Montgomery and the Bowers and Merena team had offered a $1 million reward for the discovery and purchase of the famous coin, and had offered an additional $10,000 to be the first to view it. The famous rare coin was brought to the American Numismatic Association (ANA) Convention of coin collectors, which opened yesterday in Baltimore, Maryland. Relatives of the late North Carolina coin dealer George Walton decided to bring the coin for inspection after learning of the Bowers and Merena reward offers. They had been uncertain of the coin's authenticity since Walton's death in 1962 and had stored it in a hall closet since that time. Six experts from PCGS and Bowers and Merena, present at the ANA Convention, examined the specimen, and comparing it to the remaining four documented Liberty Head Nickels, declared the coin to be genuine.

"The 40-year mystery is finally solved," said David Hall, president of Collectors Universe and PCGS. "The discovery of this famous coin is a historic event and we are thrilled to be a part of both the determination of authenticity and the celebration that is following. Participation by both PCGS and Bowers and Merena in this rare coin discovery underscores the leadership, expertise and prominence that the Collectors Universe brands bring to the world of collecting and authentication."

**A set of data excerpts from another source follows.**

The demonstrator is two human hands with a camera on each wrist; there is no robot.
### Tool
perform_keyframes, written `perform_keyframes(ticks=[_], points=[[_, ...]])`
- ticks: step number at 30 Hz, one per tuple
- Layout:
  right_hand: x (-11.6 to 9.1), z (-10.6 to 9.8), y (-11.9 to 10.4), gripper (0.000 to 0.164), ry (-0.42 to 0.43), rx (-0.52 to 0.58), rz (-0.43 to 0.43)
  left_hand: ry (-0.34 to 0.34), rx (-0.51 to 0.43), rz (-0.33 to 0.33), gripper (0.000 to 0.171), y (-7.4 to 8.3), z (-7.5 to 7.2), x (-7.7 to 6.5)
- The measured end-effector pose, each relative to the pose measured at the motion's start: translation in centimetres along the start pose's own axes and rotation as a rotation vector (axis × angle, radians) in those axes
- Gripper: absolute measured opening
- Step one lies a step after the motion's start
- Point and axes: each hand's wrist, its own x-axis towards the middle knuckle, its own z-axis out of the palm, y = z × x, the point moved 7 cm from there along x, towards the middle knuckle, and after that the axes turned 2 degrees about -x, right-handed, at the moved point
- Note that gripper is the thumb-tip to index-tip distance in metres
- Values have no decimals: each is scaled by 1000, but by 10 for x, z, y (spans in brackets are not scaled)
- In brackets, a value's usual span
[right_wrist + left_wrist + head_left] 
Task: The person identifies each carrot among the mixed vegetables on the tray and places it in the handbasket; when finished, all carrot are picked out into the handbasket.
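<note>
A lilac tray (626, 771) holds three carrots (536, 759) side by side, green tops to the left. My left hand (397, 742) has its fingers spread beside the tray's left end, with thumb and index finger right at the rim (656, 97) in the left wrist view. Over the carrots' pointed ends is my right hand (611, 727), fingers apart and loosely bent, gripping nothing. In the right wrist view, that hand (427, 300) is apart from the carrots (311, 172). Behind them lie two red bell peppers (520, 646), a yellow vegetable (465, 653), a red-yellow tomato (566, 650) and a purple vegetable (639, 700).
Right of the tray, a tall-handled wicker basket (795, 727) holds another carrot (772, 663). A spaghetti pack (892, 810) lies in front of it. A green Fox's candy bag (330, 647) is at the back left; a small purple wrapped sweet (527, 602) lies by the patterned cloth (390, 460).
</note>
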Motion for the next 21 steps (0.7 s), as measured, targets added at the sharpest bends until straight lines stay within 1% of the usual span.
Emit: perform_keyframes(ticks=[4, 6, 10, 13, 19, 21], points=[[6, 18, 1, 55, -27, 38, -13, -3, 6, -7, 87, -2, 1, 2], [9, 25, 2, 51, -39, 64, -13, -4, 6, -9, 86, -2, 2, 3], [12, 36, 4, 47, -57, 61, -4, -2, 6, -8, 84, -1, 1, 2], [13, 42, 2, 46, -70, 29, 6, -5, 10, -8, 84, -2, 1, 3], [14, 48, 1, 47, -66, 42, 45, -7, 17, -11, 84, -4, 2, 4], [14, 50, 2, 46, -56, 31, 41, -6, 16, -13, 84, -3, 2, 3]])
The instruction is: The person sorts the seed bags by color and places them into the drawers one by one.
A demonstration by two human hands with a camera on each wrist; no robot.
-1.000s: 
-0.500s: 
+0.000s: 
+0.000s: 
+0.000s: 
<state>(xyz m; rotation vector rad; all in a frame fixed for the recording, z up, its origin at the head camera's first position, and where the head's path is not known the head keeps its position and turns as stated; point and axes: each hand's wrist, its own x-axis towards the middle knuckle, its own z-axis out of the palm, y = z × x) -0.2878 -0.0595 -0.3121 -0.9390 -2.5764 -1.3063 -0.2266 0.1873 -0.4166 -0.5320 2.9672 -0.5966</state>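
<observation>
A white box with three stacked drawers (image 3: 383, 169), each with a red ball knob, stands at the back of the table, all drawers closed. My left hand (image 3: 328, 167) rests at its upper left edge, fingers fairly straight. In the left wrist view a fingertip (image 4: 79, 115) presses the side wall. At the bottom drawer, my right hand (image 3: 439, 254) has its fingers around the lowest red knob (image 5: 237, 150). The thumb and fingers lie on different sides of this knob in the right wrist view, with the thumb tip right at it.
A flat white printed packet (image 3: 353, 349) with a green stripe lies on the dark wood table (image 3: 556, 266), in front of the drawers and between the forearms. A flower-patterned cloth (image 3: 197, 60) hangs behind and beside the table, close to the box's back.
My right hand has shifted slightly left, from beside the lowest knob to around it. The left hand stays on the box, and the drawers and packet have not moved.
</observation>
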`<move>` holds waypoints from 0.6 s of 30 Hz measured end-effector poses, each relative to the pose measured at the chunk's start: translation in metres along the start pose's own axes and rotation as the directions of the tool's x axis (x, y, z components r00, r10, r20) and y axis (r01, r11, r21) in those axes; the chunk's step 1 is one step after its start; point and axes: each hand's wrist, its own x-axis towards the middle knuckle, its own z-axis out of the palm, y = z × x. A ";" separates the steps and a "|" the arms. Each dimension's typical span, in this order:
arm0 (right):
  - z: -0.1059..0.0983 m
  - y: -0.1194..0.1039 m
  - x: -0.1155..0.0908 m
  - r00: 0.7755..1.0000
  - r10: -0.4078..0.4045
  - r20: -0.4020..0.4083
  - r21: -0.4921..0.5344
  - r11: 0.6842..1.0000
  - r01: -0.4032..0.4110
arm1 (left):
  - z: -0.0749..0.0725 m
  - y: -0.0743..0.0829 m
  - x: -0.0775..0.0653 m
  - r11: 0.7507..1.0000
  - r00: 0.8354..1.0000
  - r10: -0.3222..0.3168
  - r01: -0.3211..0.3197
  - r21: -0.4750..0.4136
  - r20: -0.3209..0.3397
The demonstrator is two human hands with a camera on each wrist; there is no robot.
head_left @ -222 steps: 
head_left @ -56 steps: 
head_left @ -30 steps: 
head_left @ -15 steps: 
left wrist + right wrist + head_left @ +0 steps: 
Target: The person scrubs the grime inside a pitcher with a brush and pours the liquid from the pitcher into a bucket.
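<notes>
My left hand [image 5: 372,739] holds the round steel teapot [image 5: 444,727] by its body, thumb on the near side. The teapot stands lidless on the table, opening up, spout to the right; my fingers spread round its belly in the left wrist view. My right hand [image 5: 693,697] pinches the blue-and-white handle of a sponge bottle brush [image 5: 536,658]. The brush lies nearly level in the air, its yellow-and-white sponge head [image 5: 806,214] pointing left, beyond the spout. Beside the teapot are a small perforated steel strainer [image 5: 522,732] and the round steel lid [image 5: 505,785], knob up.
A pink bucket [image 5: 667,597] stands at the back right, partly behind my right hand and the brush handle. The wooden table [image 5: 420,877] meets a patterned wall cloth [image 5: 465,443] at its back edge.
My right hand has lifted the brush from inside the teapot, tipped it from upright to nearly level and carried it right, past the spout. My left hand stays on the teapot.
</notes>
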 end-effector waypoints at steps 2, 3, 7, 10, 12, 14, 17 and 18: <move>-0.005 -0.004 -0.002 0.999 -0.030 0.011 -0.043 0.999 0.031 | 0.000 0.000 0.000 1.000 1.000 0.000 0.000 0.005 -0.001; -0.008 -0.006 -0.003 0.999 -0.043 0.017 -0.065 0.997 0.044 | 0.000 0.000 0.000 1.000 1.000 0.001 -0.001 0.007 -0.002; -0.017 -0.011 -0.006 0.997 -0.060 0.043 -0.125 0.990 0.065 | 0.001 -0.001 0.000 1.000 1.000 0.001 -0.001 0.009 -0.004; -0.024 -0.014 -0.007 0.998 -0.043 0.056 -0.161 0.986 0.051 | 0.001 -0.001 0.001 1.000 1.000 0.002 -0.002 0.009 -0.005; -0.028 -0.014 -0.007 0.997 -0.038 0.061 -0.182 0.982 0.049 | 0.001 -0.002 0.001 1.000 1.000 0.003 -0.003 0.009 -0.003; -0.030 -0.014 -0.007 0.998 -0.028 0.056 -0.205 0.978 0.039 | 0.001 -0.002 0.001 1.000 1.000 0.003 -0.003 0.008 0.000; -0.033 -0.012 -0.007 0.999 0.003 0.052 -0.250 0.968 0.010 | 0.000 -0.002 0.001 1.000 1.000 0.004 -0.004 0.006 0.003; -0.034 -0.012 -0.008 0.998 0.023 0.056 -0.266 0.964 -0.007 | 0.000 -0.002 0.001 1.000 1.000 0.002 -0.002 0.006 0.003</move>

"This is a wonderful way to celebrate the 90th anniversary of this historic coin," added Paul Montgomery of Bowers and Merena. "We feel privileged to be a part of this story and to have examined first-hand the unprecedented value of the 1913 Liberty Head Nickel."

An interview with rare coin expert Paul Montgomery is scheduled for NBC's 'Today' Show between 7:00 a.m. and 9:00 a.m. today, July 31, 2003. Bowers and Merena President Paul Montgomery is also a member of the Board of The Professional Numismatist Guild, widely regarded as the most esteemed coin dealer organization in the industry.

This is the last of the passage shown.